Thanks to the advocacy of Tahirih and members of the Forced Marriage Working Group, forced marriage has been defined and recognized as a form of violence against women in the United States.
“Having forced marriage defined in VAWA for the first time represents a major milestone” said Casey Carter Swegman, Director of Public Policy at the Tahirih Justice Center. “For the survivors we serve this means being seen. It will go a long way in raising awareness about this all-too-common form of abuse across the movement to end violence against women. Domestic violence and sexual assault programs and service providers will no longer have to wonder if their funding ‘covers’ work with forced marriage survivors. This recognition is historic and long overdue.”

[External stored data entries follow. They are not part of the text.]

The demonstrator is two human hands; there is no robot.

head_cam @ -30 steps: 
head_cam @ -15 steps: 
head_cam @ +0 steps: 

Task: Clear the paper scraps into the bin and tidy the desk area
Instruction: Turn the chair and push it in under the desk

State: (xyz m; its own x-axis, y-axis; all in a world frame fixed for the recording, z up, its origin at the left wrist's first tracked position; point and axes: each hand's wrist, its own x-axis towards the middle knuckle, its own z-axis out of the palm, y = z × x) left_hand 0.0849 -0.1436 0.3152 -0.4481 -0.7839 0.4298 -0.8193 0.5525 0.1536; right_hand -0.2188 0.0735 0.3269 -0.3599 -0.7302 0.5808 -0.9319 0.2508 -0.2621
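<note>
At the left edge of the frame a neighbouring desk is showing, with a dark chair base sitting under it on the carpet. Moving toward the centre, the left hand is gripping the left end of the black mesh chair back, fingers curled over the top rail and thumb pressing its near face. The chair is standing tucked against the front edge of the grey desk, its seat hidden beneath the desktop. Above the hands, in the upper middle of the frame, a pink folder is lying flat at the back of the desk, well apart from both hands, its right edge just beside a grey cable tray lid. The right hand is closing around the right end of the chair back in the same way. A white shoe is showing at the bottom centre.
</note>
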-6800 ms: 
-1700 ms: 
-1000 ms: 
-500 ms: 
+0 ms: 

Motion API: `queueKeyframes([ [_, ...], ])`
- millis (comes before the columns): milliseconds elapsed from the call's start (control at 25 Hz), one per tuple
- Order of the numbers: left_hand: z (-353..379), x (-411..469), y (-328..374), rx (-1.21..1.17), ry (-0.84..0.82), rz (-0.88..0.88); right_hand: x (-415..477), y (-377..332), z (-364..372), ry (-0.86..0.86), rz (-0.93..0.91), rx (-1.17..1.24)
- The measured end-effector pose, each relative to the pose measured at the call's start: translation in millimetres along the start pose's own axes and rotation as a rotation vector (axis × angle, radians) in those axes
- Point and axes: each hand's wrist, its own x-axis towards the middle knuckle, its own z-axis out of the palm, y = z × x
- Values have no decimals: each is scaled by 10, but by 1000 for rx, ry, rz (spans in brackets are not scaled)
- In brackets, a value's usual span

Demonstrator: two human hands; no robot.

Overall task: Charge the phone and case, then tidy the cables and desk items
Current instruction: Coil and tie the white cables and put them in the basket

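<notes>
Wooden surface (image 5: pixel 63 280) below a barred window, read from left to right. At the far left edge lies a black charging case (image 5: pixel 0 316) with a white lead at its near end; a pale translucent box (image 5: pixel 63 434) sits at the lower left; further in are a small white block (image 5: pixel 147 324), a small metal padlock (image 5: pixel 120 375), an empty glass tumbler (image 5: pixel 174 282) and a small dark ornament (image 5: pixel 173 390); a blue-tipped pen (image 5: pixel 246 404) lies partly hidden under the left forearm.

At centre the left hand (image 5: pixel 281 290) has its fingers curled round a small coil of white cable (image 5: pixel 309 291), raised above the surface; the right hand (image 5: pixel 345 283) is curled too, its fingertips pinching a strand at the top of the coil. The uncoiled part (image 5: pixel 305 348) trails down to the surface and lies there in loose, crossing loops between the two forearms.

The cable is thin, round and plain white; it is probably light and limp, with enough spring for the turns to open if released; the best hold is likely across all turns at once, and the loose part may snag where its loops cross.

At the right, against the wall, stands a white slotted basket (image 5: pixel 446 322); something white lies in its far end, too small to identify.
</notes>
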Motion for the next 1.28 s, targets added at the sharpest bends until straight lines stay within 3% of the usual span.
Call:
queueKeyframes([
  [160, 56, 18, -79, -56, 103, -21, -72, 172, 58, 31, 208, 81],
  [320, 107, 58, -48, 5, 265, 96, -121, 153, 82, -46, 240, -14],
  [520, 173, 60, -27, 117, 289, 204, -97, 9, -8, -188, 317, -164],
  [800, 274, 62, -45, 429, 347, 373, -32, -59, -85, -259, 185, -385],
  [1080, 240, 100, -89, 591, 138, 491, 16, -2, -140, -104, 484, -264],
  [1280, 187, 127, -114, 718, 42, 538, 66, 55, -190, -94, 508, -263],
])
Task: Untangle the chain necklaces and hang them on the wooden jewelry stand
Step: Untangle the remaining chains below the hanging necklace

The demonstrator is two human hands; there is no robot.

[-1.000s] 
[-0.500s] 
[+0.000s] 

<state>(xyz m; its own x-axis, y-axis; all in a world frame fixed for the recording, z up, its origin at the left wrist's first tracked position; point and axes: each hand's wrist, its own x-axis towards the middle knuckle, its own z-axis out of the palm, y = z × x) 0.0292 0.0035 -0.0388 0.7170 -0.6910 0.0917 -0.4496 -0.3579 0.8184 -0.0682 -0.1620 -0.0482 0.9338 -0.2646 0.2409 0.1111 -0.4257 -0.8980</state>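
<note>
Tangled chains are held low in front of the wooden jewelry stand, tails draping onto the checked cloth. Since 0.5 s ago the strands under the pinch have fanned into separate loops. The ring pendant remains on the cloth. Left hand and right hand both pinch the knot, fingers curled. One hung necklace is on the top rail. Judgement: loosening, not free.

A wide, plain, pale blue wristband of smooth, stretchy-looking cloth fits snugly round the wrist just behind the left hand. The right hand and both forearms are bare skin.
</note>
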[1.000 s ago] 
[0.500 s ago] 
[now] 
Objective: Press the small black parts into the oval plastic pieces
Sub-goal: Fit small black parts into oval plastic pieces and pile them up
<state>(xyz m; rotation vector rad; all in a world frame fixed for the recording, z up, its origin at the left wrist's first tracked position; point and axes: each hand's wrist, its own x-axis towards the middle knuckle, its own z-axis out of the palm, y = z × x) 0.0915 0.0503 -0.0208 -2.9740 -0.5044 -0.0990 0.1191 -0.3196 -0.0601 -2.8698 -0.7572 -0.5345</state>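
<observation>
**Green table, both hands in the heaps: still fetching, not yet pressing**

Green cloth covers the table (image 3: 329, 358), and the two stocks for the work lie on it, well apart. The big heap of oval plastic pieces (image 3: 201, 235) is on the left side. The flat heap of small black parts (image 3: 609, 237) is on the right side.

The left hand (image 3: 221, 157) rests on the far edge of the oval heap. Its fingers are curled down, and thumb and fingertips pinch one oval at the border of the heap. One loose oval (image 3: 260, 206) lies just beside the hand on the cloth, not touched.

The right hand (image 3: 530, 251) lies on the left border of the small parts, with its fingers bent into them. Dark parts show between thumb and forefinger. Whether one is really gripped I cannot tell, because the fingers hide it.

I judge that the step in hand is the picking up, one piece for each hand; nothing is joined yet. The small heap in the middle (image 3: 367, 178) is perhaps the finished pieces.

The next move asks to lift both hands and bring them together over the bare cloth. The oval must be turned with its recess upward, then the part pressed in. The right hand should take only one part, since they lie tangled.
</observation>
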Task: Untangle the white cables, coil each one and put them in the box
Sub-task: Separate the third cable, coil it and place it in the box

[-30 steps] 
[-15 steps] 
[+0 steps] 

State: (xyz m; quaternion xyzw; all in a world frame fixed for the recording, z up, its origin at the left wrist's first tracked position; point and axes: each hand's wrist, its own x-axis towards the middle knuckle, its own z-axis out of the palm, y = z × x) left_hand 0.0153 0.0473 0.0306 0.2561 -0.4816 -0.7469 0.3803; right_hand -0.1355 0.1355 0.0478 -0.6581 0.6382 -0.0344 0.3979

In addition, this VAWA reauthorization finally repeals the federal marriage defense to statutory rape and requires annual reporting on the disturbing disconnect between minimum marriage age and age of consent in state laws. These provisions represent a big win for the movement to end forced and child marriage in the U.S. and send a strong message to all states that maintain harmful statutes that it’s time for change.
Unfortunately, while this authorization maintains preexisting protection for immigrant survivors, we are disappointed that Congress ignored our ask of increasing or eliminating the annual cap for U visas. The low annual cap of 10,000 U visas essentially burdens the backlog and fails to adapt to the needs of survivors of violence.
“It was high time that Congress reauthorize VAWA,” said Archi Pyati, CEO of the Tahirih Justice Center. “While we celebrate this hard-won moment, we can’t help but notice the missed opportunity to improve the legal protections available to immigrants. We will keep fighting so that ALL survivors can live in safety and free from violence.”
First passed in 1994, VAWA lays out legal protections for victims of domestic violence, sexual assault, dating violence and stalking. The original bill updated and reauthorized in 2000, 2005 and 2013.